Problem to solve -> Would you please copy each line below that includes the string "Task"?

Dataset records
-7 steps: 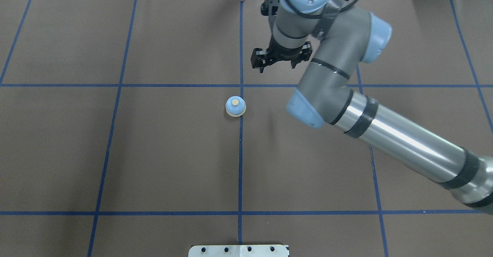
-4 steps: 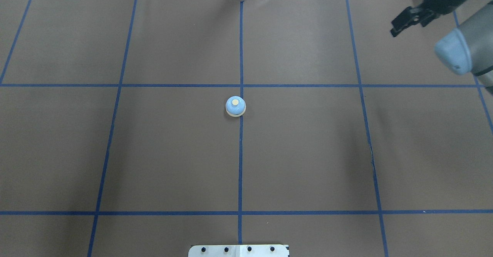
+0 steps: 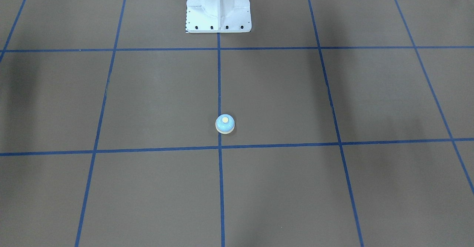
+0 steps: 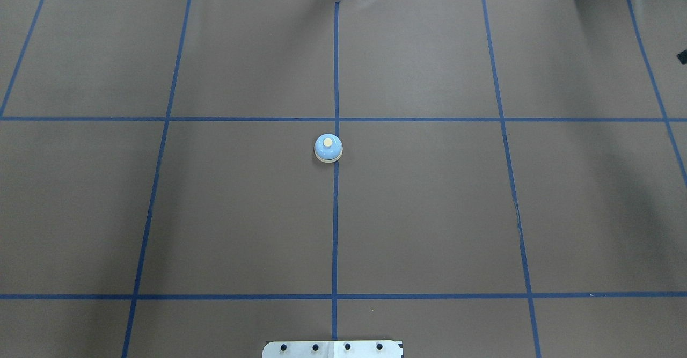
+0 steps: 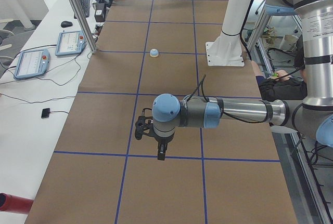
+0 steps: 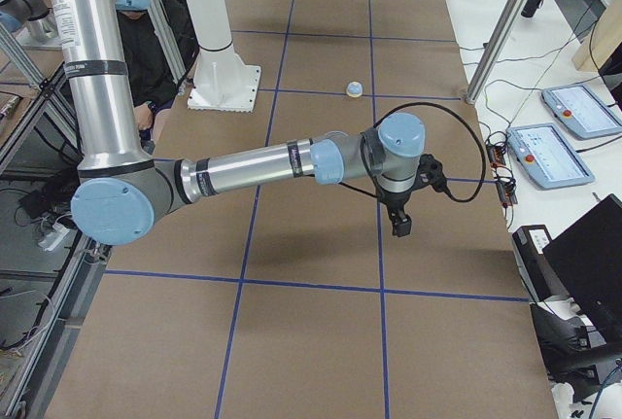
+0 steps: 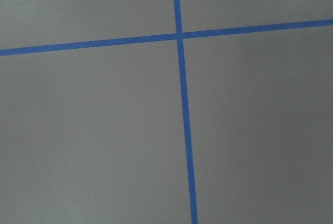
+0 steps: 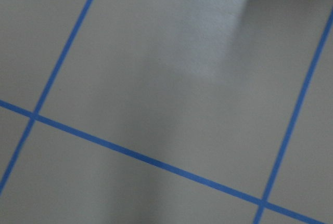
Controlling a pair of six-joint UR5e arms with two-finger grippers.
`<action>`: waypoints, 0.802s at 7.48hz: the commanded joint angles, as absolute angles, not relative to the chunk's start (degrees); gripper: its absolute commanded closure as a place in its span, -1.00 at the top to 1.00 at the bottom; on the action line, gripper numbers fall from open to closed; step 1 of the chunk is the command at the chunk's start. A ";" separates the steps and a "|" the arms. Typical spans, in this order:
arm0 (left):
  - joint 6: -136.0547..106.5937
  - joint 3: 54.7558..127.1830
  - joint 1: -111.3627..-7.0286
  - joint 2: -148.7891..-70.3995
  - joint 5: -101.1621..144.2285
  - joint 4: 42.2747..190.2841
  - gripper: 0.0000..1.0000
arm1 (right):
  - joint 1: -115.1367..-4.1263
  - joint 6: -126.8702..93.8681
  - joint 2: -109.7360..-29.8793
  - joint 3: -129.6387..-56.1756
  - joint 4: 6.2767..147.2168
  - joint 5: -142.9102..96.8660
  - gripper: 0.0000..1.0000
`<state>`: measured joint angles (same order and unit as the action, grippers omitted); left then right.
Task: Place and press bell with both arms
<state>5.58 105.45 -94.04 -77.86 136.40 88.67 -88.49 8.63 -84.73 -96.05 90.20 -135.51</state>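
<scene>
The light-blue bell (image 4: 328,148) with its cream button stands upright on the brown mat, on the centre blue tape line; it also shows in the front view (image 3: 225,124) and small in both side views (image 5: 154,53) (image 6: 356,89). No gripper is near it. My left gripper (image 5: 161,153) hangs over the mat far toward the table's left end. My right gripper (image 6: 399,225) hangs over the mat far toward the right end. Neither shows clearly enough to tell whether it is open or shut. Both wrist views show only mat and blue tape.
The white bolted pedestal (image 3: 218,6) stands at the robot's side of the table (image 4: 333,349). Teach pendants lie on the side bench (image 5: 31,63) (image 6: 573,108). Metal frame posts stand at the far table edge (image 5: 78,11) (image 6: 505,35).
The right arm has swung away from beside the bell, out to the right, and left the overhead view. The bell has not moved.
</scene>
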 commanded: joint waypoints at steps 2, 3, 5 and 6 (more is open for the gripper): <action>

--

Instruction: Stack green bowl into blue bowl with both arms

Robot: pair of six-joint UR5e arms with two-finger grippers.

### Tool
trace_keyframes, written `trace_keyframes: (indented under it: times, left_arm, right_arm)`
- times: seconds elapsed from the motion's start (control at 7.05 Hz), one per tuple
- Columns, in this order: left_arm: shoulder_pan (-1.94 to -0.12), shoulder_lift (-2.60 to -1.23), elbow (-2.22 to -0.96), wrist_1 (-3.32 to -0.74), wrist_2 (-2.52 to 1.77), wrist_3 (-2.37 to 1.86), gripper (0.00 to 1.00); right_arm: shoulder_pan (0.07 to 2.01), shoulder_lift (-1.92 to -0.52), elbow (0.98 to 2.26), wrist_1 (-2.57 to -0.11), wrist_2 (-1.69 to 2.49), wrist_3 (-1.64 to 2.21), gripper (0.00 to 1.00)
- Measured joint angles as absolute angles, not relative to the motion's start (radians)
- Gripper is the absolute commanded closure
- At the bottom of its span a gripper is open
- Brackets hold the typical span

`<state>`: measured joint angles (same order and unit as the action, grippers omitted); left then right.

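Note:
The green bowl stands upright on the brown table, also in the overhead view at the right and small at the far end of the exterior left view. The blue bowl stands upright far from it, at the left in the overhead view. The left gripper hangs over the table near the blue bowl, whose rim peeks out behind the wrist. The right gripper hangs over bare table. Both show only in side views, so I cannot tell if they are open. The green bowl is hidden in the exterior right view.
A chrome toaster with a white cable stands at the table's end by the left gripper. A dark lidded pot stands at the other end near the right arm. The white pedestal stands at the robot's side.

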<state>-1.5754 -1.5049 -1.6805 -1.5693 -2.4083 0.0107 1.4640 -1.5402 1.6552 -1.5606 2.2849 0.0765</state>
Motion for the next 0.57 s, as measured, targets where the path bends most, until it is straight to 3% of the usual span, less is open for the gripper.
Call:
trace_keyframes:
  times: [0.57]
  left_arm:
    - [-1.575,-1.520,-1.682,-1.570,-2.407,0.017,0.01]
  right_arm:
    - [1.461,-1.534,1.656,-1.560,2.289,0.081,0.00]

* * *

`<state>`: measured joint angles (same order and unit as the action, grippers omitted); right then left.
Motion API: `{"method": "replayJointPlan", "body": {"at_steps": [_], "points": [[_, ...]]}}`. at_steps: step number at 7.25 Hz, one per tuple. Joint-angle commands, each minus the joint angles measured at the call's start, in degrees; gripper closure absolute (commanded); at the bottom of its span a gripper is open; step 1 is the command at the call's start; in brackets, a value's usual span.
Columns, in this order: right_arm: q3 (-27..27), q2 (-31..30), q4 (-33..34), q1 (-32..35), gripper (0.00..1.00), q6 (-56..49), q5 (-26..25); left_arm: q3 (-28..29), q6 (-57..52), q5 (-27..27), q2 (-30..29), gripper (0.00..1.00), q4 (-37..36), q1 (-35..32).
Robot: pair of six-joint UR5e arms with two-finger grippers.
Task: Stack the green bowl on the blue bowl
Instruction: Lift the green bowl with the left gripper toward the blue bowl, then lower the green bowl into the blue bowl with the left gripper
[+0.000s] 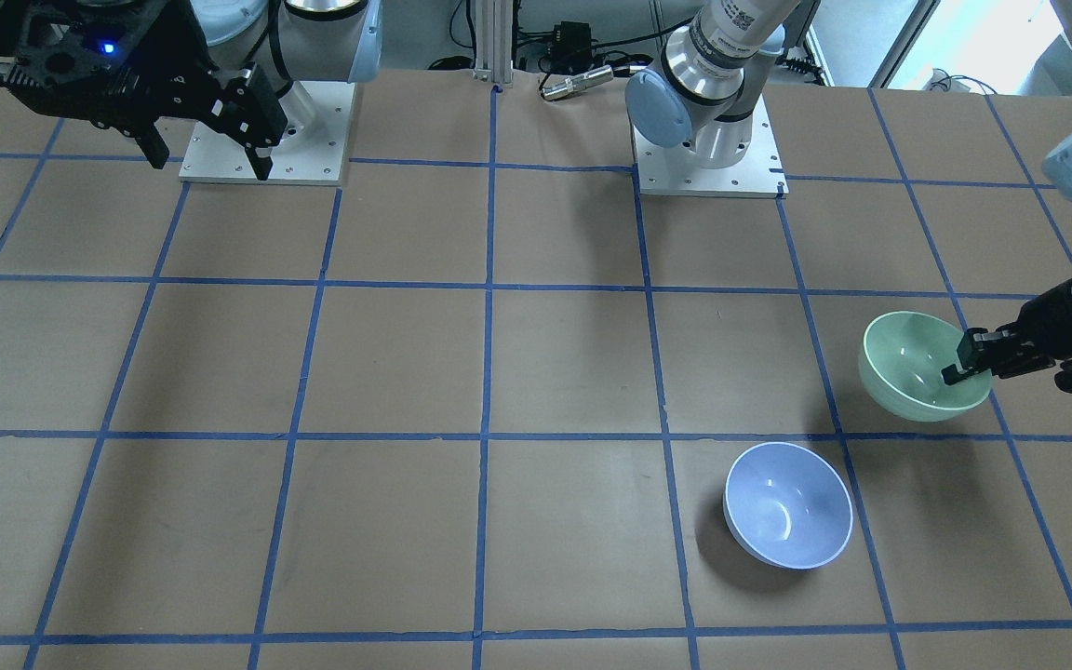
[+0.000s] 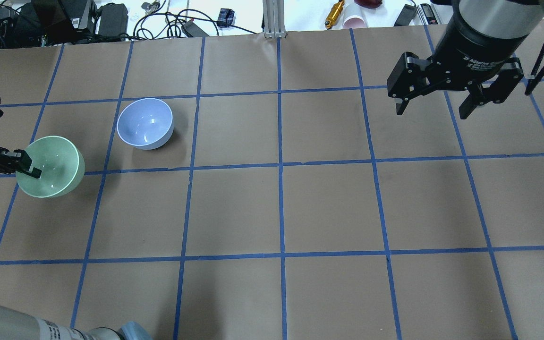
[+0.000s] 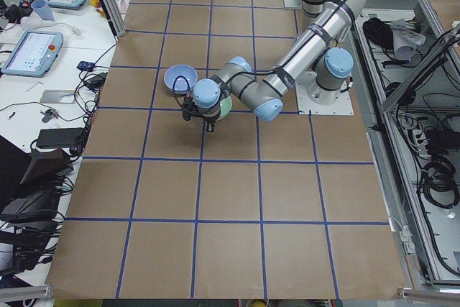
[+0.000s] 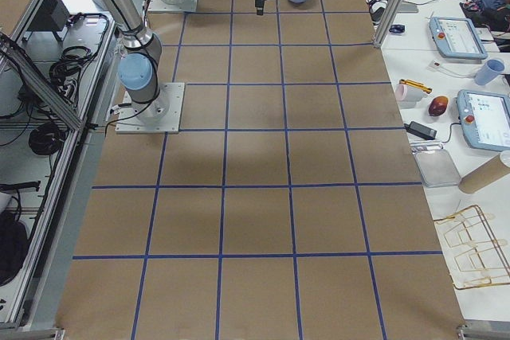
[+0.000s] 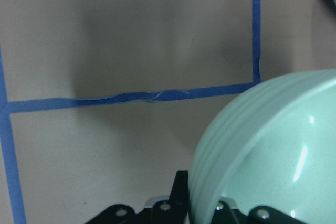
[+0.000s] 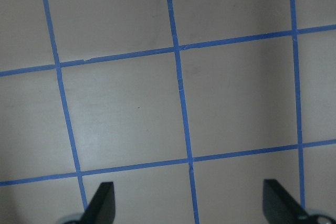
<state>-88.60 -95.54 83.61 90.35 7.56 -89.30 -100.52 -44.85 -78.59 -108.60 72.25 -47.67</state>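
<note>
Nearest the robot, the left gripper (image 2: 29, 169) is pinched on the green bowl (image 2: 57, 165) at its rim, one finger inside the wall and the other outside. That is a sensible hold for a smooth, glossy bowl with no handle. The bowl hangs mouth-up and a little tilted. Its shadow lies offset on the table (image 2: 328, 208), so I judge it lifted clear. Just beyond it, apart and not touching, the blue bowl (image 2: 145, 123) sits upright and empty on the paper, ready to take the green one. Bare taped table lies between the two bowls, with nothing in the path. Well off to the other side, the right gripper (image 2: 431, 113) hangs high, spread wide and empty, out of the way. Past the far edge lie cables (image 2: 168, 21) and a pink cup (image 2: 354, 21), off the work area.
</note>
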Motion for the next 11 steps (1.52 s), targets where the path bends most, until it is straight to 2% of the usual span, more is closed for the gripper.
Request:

Exercise answer ->
Task: Place and press bell with both arms
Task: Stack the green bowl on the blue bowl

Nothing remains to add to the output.